Hey Gabe!
It is indeed a nice find buddy.
May I tell you whay it could have chew marks on it?
A lot of guys think it was the wounded men after battle that would "bite the bullet" durring surgery to ease their pain.
Not so. In my Opinion. I would rather chew on a shoe than a piece of lead right?
The shot was lubed with lard and when fired, the pigs or other wilderness critters would chew on them...In My Opinion...Tasty!

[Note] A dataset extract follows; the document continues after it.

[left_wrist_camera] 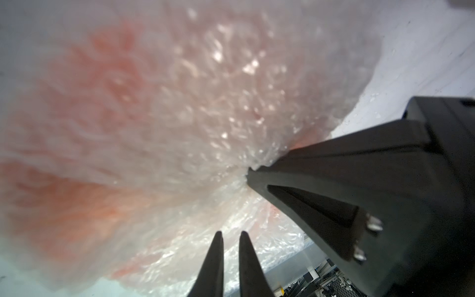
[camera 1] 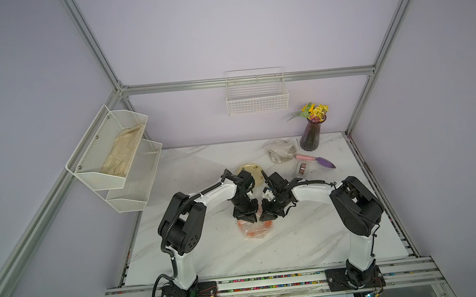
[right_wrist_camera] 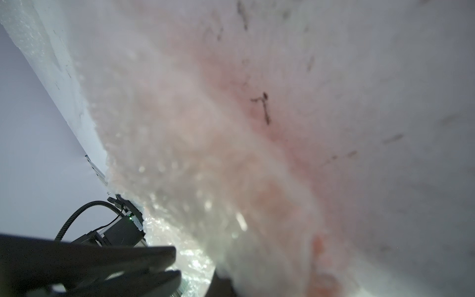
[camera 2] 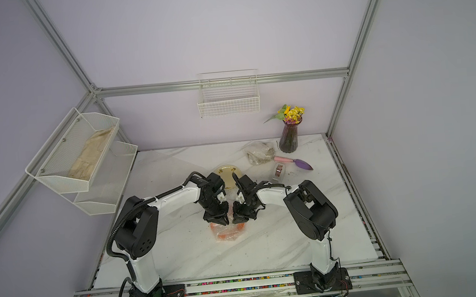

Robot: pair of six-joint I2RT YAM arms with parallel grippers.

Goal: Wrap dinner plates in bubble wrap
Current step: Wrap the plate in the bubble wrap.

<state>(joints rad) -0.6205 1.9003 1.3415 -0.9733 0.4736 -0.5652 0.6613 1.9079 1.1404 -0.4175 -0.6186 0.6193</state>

Here "in my opinion" is where the term came from:
I don't know how "bite the bullet" started, but sometimes it was literally necessary to bite the bullet. In the 1850s the British Army in India received a new arm, the recently invented Enfield rifle, named after the arsenal in Enfield. One of the peculiarities of that weapon was that you had to bite off the ends of lubricated cartridges. The Indians in the British Army in India, or sepoys, believed, correctly "that the grease used to lubricate the cartridges was a mixture of pigs' and cows' lard; thus, to have oral contact with it was an insult to both Muslims and Hindus. Late in April 1857, sepoy troopers at Meerut refused the cartridges; as punishment, they were given long prison terms, fettered, and put in jail," as the EB relates. The reluctance of the sepoys to "bite the bullet" resulted first in mutiny, then in a spreading rebellion among outraged Indians.